• WHAT YOU WILL DO: The whole listing below is to be copied exactly.

• COLLECTED MATERIAL:
= = = = = = =
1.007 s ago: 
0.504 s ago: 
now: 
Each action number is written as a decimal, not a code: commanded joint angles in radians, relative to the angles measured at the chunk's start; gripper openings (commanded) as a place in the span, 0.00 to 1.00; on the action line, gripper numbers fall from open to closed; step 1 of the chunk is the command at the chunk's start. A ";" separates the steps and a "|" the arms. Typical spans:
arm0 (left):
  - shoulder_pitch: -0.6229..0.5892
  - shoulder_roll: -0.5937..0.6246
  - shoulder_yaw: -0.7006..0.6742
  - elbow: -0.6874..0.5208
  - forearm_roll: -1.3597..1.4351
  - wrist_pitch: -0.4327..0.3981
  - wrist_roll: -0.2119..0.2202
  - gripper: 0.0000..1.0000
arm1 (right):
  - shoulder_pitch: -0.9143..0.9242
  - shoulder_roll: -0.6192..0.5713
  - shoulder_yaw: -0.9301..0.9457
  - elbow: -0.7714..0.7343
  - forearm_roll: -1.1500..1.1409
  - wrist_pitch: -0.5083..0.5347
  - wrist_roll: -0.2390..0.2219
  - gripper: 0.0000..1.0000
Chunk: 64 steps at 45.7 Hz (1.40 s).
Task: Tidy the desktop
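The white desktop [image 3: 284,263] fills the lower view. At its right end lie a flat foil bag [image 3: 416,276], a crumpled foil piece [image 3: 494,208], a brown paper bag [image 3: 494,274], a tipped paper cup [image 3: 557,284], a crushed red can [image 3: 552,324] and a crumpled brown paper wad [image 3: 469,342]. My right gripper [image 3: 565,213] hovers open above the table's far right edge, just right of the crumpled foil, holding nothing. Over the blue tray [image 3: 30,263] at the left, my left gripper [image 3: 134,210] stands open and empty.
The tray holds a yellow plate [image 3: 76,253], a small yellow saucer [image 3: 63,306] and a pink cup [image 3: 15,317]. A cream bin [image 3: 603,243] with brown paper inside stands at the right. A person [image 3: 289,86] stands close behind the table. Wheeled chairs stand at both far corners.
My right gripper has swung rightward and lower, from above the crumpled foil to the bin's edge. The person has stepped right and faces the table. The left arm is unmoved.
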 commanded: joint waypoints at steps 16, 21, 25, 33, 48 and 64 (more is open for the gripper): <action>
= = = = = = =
• ANSWER:
1.007 s ago: 
0.504 s ago: 
now: 
Each action number is written as a decimal, not a code: commanded joint angles in radians, relative to the angles measured at the chunk's start; gripper openings (commanded) as a place in the span, 0.00 to 1.00; on the action line, gripper numbers fall from open to closed; step 1 of the chunk is the command at the chunk's start. A ";" separates the steps and a "|" the arms. Typical spans:
arm0 (left):
  - shoulder_pitch: -0.6229..0.5892
  - shoulder_roll: -0.5937..0.6246
  - shoulder_yaw: -0.7006..0.6742
  - elbow: -0.6874..0.5208
  - forearm_roll: -1.3597..1.4351
  - wrist_pitch: -0.4327..0.3981
  - wrist_roll: -0.2119..0.2202
  - gripper: 0.0000..1.0000
arm1 (right):
  - shoulder_pitch: -0.9143..0.9242
  - shoulder_roll: -0.6192..0.5713
  - shoulder_yaw: -0.9301..0.9457
  - elbow: -0.7714..0.7343
  - forearm_roll: -1.1500..1.1409
  - wrist_pitch: -0.5083..0.5347
  - wrist_roll: -0.2390..0.2219
  - gripper: 0.0000..1.0000
Chunk: 64 steps at 45.7 Hz (1.40 s).
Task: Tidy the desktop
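The white desktop [image 3: 284,263] fills the lower view. At its right end lie a flat foil bag [image 3: 416,276], a crumpled foil piece [image 3: 494,208], a brown paper bag [image 3: 494,274], a tipped paper cup [image 3: 557,284], a crushed red can [image 3: 552,324] and a crumpled brown paper wad [image 3: 469,342]. My right gripper [image 3: 565,213] hovers open above the table's far right edge, just right of the crumpled foil, holding nothing. Over the blue tray [image 3: 30,263] at the left, my left gripper [image 3: 134,210] stands open and empty.
The tray holds a yellow plate [image 3: 76,253], a small yellow saucer [image 3: 63,306] and a pink cup [image 3: 15,317]. A cream bin [image 3: 603,243] with brown paper inside stands at the right. A person [image 3: 289,86] stands close behind the table. Wheeled chairs stand at both far corners.
My right gripper has swung rightward and lower, from above the crumpled foil to the bin's edge. The person has stepped right and faces the table. The left arm is unmoved.
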 commanded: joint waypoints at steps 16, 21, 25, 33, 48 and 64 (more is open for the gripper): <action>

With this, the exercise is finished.